Assigned task >> For each line of the material, check for the string "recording"; then state how many lines had it, giving only the number.

··· Input

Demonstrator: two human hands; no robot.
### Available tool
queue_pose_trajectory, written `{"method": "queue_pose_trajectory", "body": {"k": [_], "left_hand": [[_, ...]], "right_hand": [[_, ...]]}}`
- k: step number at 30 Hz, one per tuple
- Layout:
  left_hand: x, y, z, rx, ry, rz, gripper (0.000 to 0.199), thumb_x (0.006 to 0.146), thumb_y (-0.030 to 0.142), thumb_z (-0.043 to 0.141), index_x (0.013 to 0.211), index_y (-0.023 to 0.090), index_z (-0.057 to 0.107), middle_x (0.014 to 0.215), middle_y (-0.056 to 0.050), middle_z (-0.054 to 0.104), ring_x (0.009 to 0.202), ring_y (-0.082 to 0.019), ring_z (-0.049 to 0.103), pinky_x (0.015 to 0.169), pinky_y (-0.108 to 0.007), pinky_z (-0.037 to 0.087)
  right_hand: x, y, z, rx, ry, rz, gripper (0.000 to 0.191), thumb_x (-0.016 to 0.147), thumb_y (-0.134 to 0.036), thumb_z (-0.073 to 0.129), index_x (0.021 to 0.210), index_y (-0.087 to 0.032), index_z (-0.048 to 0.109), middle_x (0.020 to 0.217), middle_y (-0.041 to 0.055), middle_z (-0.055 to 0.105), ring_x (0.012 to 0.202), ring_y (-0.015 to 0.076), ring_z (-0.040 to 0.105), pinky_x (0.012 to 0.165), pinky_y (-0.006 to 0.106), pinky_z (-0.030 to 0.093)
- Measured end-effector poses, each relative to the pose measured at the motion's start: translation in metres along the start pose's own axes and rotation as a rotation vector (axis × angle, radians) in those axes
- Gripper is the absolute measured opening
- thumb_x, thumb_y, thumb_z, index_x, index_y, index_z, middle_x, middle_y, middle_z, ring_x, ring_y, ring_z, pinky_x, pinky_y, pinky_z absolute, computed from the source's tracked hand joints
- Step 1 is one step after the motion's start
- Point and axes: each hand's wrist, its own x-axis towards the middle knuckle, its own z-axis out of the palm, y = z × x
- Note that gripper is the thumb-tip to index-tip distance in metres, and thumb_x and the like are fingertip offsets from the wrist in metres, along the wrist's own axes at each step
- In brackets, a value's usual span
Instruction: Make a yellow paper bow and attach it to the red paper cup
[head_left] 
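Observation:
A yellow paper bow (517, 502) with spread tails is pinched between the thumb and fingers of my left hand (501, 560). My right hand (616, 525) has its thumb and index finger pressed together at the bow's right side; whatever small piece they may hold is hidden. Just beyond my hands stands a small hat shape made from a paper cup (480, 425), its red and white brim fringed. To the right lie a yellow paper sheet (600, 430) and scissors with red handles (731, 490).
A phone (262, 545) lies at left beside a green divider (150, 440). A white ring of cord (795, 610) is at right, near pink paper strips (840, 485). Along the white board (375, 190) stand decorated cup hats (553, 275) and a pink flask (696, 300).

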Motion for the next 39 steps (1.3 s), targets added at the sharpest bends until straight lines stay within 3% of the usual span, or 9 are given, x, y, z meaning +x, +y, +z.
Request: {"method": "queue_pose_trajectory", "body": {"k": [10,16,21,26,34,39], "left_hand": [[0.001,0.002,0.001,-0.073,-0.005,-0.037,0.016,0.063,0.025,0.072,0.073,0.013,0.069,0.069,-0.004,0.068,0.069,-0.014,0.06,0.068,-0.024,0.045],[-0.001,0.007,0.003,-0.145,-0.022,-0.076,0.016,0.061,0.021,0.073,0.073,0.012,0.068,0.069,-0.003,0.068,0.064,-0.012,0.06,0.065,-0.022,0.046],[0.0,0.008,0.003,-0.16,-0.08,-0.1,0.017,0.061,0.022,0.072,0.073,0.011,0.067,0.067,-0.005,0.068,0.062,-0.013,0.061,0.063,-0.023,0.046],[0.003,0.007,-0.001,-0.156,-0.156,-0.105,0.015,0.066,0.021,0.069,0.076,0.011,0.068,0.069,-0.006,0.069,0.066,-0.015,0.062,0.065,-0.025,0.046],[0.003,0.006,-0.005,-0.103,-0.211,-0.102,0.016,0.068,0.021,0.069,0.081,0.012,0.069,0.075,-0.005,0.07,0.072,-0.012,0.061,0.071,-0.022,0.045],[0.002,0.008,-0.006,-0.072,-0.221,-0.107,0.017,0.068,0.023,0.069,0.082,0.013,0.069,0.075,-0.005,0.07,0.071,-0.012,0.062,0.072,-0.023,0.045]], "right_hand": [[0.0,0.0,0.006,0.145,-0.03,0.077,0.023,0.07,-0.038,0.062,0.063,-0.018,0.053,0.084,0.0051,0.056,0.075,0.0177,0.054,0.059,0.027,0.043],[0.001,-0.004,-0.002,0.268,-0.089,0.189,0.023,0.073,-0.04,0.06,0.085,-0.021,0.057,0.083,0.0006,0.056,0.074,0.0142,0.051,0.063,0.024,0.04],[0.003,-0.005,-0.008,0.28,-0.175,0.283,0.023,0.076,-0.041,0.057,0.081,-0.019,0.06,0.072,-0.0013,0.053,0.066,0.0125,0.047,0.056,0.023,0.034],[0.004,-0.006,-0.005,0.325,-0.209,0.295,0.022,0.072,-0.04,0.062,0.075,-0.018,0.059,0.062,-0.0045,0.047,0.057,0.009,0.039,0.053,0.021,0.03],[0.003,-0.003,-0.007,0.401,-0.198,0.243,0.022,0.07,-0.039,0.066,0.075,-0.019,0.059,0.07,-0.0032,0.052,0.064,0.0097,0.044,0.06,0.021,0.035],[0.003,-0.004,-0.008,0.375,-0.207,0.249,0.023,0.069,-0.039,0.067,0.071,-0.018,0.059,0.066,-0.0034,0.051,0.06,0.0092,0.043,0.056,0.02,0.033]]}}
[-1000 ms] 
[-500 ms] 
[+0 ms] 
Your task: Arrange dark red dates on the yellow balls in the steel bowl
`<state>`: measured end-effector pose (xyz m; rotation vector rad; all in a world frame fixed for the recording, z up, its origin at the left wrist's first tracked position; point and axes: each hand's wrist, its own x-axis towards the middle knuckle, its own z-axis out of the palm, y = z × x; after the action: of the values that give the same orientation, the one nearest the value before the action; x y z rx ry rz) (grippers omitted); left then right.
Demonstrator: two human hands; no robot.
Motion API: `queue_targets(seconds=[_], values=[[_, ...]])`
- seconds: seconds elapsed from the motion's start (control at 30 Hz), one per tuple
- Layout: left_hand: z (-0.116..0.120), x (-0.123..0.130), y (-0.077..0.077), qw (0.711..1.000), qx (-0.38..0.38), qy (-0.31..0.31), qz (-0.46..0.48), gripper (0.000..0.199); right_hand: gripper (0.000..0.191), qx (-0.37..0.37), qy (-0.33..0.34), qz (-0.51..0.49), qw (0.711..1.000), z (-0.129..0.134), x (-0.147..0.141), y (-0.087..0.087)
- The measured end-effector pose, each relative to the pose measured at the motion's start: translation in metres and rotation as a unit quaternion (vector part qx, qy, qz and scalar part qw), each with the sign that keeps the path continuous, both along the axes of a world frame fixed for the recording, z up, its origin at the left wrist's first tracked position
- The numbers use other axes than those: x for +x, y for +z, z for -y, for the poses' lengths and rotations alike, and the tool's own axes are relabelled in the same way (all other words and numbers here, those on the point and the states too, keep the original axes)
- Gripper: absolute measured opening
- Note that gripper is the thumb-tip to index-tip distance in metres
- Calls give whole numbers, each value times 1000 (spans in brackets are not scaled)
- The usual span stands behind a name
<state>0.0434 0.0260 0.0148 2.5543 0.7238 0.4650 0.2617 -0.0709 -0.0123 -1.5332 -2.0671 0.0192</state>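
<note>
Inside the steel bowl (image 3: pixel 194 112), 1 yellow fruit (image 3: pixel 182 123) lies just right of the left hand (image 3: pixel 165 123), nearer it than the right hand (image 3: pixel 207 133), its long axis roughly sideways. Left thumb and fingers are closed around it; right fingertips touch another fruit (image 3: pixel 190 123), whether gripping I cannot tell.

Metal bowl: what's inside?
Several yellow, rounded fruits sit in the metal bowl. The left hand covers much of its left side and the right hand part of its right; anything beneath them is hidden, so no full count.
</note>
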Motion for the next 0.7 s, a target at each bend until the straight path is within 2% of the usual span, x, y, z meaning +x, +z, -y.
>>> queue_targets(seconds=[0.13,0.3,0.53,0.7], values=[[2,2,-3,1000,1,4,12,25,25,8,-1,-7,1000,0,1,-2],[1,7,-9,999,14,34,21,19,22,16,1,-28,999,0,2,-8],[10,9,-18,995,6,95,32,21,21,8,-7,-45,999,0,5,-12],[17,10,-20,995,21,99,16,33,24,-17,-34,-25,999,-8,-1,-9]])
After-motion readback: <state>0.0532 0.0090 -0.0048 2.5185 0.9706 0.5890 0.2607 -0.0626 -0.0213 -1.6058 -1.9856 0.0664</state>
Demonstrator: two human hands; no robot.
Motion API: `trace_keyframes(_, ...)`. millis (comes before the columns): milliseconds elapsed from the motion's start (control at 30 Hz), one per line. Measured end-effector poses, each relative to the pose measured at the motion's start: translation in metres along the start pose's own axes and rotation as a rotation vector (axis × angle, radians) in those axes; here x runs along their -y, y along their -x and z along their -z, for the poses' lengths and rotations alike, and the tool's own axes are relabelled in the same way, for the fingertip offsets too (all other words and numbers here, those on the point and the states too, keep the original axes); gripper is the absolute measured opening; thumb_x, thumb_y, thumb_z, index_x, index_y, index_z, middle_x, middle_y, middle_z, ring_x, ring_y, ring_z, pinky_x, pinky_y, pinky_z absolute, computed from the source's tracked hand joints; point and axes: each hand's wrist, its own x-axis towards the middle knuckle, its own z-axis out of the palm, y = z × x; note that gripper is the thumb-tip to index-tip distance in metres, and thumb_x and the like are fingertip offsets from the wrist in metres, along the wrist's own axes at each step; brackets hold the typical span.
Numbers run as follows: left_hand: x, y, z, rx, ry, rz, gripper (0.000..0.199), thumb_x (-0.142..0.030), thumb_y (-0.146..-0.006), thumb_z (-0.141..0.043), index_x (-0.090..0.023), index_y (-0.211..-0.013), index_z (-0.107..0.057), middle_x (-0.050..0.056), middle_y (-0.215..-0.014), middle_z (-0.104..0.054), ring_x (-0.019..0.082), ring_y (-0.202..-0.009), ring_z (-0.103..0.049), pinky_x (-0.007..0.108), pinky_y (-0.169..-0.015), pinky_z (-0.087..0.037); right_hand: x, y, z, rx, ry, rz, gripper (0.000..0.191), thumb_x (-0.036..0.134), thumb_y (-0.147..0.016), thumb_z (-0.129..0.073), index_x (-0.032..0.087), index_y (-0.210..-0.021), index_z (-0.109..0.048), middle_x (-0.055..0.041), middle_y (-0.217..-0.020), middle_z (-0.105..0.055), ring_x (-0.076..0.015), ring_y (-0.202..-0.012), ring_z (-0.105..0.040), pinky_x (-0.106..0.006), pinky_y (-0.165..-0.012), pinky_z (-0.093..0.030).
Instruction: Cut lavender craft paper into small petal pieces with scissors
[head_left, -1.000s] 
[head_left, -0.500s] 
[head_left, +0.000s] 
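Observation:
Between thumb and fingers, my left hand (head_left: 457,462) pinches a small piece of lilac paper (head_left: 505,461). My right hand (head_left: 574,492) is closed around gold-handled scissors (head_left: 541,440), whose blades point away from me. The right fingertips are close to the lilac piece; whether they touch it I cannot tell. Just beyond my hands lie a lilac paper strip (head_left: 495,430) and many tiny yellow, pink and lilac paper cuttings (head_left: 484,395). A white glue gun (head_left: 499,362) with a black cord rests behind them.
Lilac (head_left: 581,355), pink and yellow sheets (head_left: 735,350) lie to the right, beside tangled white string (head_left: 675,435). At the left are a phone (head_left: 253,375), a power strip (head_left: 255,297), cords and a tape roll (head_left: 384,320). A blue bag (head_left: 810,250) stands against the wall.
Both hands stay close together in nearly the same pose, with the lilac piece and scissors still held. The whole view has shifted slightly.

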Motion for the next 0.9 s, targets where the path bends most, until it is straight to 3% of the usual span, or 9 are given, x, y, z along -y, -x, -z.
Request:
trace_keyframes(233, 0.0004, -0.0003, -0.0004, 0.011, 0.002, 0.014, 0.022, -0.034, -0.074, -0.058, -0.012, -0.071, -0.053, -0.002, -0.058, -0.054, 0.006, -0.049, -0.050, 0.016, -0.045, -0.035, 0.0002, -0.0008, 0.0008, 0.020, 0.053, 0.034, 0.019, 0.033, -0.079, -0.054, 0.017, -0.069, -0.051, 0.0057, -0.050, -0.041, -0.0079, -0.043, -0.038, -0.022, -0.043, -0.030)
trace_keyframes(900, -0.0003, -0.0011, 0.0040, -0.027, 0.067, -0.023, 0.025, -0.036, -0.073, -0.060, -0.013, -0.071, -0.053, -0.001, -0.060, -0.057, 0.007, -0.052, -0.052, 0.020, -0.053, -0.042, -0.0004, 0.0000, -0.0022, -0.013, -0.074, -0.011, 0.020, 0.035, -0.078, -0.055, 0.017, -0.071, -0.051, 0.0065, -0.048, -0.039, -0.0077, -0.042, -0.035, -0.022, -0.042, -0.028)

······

Task solution >> 2